Commentary on Mormon Works-Based Salvation!!
(and how it factors into evangelism) - No Salvation at All!
Source: Facebook
Commentary by Aaron Shafovaloff, on Facebook
A whole generation of Latter-day Saint leaders used 2 Nephi 25:23 ("we are saved, after all we can do") from the late 1950's into the 1990's as a works-based, merit-based, earning of eternal life and exaltation. This was echoed by a generation of lay Mormons and commonly relayed to evangelicals by Latter-day Saints.
It was even a key verse used by Mormons to differentiate their own teaching from that of evangelicals!
Then a neo-orthodox shift (Hafen, Millet, Robinson) of interpretation came in the 1990's. It was then understood to mean that one is saved in spite of all they can do. Today it is rare to hear the mid-to-late 20th-century interpretation on the street. It's commonly neo-orthodox in rhetoric now.
(Edit: Mormonism is still fundamentally works-based; new rhetoric and interpretation of a single passage doesn’t reverse that.)
Evangelicals, understandably still reading trusted literature that is only 20 years old, operate on the prior LDS interpretation of the passage, and use the passage like Mormons themselves once did(!) — as a dividing line between Mormonism and evangelical Christianity.
They use it in a YouTube video or in a street conversation or even to their own still-LDS family members. But to their surprise they are criticized by a Mormon (or scolded by an LDS apologist!) for being uninformed or even maliciously misrepresentative. "Of course we don't interpret that passage that way!" With little compassion on the well-intentioned, gospel-motivated evangelical who is trying to keep up.
There is usually zero acknowledgement that it is LDS prophets and apostles who used to interpret the passage in a straightforwardly works-based way, with LDS culture following.

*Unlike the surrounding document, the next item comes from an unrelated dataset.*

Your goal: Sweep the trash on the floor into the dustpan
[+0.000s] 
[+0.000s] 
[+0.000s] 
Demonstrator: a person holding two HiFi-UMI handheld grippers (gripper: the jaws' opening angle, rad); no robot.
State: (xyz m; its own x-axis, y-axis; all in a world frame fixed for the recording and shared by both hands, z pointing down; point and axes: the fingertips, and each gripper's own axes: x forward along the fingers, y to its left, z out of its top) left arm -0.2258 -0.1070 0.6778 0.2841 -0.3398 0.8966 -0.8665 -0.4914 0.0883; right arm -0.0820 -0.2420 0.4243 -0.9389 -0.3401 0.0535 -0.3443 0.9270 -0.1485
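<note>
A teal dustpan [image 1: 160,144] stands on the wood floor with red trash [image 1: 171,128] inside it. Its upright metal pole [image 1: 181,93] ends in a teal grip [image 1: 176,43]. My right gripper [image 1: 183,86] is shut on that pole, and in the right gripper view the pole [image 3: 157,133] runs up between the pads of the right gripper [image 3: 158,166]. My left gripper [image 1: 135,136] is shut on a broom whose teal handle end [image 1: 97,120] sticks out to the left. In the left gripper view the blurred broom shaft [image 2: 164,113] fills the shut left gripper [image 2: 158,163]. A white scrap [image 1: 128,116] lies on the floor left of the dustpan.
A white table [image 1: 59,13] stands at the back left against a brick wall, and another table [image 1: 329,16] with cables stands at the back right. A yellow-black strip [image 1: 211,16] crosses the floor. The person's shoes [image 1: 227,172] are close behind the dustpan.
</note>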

They simply move onto another interpretation as though the prior generation never even existed.
I can try to help by informing evangelicals on the history and present-day status of interpretation, and on the likely original meaning. But I'm not going to finger-wag the evangelicals here. It is Latter-day Saints who need to be informing us about their own history of interpretation. But if they won't, we must.
It reminds me of the Adam-God transition from ambiguity to rejection around 1880–1910. Protestant critics lagged behind. But the fact that they even need to keep up is a challenge. It's fundamentally not fair to Christians. We can try to keep up in good faith, we can try to ask individual diagnostic questions, but Protestants warrant compassion here. Mormonism was a moving target, and Latter-day Saint leaders weren't being honest about that.
Patiently asking individual Latter-day Saints what they believe is, of course, part of the long-term solution, but that's not a panacea due to multiple issues. We have to train evangelicals to ask diagnostic questions that dig deeper in virtually every area of evangelical/LDS dialog. Mormonism arguably has a different philosophy of religious language. And it is still a works-based religion.